Eren Kübra, Taktakoğlu Nursema, Pirim Ibrahim
Faculty of Medicine, Department of Medical Biology and Genetic, Izmir Katip Celebi University, Izmir, Turkey.
Department of, Medical Biology, Faculty of Medicine, Atatürk University, Erzurum, Turkey.
Eurasian J Med. 2022 Dec;54(Suppl1):47-56. doi: 10.5152/eurasianjmed.2022.22280.
Next-generation sequencing (NGS) is a highly effective genetic diagnostic test used in disease diagnosis. Although the Sanger method is used as the traditional method in genome studies, the use of NGS methods has been increasing with the development of technology. The foundation of next-generation sequencing was laid with the methods developed by Allan Maxam-Walter Gilbert and 2 Nobel laureates, Frederick Sanger. Initially, first-generation sequencing methods completed a certain part of the DNA with great efforts in a few days, while in today's technology, the entire DNA of even the most complex organisms is sequenced in 1 day. Second- and third-generation sequencing methods have been developed with improvements in cost, time, and accuracy of sequencing. The data obtained from these methods are interpreted with bioinformatics and contributed to the development of next-generation sequencing technology.
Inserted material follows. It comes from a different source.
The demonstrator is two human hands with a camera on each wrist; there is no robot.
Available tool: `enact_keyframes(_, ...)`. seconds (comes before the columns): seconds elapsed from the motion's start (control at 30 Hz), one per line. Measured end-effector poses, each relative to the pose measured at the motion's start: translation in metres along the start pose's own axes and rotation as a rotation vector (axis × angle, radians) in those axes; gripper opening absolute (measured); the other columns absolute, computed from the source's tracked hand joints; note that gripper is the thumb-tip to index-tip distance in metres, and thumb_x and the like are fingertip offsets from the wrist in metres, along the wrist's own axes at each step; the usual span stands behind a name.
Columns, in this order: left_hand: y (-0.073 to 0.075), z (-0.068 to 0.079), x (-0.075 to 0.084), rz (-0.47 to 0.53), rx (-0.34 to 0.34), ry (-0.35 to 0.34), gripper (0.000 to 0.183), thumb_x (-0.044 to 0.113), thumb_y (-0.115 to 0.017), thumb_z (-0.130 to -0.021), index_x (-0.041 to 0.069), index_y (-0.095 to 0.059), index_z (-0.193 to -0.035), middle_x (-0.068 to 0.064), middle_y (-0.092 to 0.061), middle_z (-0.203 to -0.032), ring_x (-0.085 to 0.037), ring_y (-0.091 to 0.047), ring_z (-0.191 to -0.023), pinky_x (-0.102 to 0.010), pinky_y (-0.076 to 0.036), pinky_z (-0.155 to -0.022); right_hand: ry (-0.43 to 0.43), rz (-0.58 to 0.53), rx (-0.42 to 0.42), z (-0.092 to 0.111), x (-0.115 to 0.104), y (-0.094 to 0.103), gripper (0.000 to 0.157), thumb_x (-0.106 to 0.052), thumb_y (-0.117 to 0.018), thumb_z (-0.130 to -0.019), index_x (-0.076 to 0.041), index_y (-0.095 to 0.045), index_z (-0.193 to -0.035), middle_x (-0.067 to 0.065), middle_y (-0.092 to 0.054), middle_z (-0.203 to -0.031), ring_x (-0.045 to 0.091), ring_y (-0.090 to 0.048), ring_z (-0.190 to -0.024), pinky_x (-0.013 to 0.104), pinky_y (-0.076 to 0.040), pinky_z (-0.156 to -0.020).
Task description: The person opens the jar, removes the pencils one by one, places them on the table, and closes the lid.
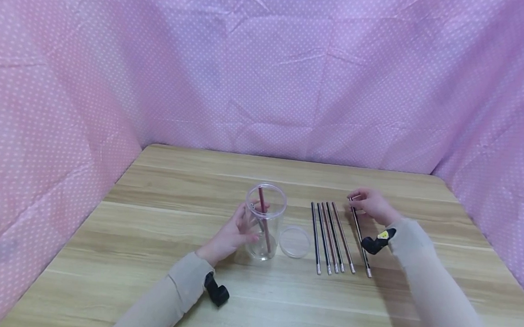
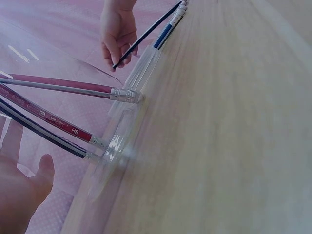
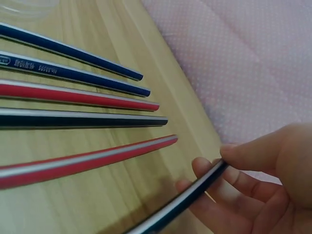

These developments have increased the interest in studies on the relationship between next-generation sequencing and DNA or RNA depending on diseases. In this review, past and present methods of next-generation sequencing technologies are mentioned in detail and the difficulties and conveniences of these methods are reviewed.
下一代测序(NGS)是一种用于疾病诊断的高效基因诊断测试。尽管桑格法在基因组研究中被用作传统方法,但随着技术的发展,NGS方法的使用一直在增加。下一代测序的基础是由艾伦·马克萨姆-沃尔特·吉尔伯特和两位诺贝尔奖获得者弗雷德里克·桑格开发的方法奠定的。最初,第一代测序方法需要花费数天时间、付出巨大努力才能完成DNA的某一部分测序,而在当今技术下,即使是最复杂生物体的整个DNA也能在一天内完成测序。随着测序成本、时间和准确性的提高,第二代和第三代测序方法也得到了发展。从这些方法获得的数据通过生物信息学进行解释,并为下一代测序技术的发展做出了贡献。这些进展增加了人们对基于疾病研究下一代测序与DNA或RNA之间关系的兴趣。在这篇综述中,详细介绍了下一代测序技术的过去和现在的方法,并对这些方法的困难和便利之处进行了综述。